When Aboubakar Soumahoro was a teenager in his native Ivory Coast, he used to clean shoes and dream of going to Italy, filling a scrapbook with pictures of Italian fashion designs that he cut out of magazines.

He made it to Rome in 1999, aged 19, but was shocked by the harsh reality of migrant life in a country he idolised.

“Sleeping rough in the streets was traumatic, especially when I realised that this was the result of a political decision that targeted the migrants,” said Soumahoro.

Now an Italian citizen, the 42-year-old has a rare opportunity to reshape such decision-making — from within parliament.

He won a seat in the lower house for the Green and Left party in the September 25 election and hopes to make his mark from opposition ranks, facing a victorious conservative coalition that promises to crack down on asylum seekers.

“One thing I will try to do is make sure that no-one ends up living in the streets like me.
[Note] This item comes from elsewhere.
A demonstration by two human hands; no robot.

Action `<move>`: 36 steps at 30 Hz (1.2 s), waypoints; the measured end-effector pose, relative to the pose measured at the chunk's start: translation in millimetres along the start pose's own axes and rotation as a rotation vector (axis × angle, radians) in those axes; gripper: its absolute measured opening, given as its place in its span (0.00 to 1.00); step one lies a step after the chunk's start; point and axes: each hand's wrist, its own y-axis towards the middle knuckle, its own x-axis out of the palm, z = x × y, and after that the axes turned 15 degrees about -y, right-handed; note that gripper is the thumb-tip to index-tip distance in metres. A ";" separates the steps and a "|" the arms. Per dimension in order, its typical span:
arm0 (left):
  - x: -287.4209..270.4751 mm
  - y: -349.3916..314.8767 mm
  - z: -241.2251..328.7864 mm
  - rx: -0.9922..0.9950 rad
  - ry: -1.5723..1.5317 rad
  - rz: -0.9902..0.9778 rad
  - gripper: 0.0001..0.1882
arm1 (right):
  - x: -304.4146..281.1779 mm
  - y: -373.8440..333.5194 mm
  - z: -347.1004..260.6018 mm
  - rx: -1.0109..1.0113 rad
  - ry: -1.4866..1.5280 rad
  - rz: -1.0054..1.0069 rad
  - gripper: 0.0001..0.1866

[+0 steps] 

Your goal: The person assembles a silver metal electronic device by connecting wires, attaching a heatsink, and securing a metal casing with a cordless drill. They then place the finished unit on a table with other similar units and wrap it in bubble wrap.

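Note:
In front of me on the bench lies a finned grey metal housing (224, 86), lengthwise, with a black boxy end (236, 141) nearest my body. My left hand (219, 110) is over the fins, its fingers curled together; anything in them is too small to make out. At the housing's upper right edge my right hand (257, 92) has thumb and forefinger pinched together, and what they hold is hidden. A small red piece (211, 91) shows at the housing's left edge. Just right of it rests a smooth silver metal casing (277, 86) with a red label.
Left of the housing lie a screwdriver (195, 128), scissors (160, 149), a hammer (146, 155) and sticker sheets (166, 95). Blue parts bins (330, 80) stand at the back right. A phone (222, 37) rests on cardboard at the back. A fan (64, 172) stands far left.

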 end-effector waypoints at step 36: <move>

People need to be treated as human beings regardless of what passport they have,” he said before Thursday’s opening of parliament.

He will stand out as the only black legislator in the lower chamber of 400 deputies — one of only a handful yet to have been elected in the 160-year history of Italy.

I want to make sure that everyone, both the dispossessed and those who struggle to make ends meet, can recognise themselves in what we do
Aboubakar Soumahoro, MP

Soumahoro says with a smile that he will have the “best suntan” in parliament and he intends to speak for the poor and disfranchised, regardless of colour.

“I do not want to represent just one part of society. I want to make sure that everyone, both the dispossessed and those who struggle to make ends meet, can recognise themselves in what we do,” he said.

Soumahoro’s election is the culmination of an astonishing personal journey, that included picking crops, laying bricks, working at a fuel station, studying sociology at Naples University and writing a book, Humanity in Revolt.

He is reticent about his personal life, saying only that he has a young child and stays in touch with his family in Africa. “It is more important to talk about ‘us’ and not ‘I’,” he said. Italian politics is far too personalised.

A few years after arriving in Italy, he became an activist, helping migrants without official documents, focusing on exploitation of farm labourers. He  founded a union representing agricultural workers.

Block migrants

Soumahoro says right-wing parties poised to take power politicised the migrant issue to get votes.

Both Giorgia Meloni’s Brothers of Italy party, which took most votes last month, and Matteo Salvini’s League party, have vowed to block boat migrants from North Africa and adopted an “Italians First” policy.

“Putting Italians first is not going to pull 5.6-million Italians out of poverty,” he said, accusing the Right of failing to grasp the severity of problems faced by ordinary families.

The election winners have said they will roll back what is called citizens’ income, which provides a monthly stipend to poor and jobless people. Soumahoro said that it should be expanded to help more people.

“Politicians haven’t seen the coming hurricane of poverty,” he said. Rising energy and food prices will create growing desperation but a more equitable distribution of wealth will ease rising social tension, he said.

“The politics of happiness is real. It can be done.”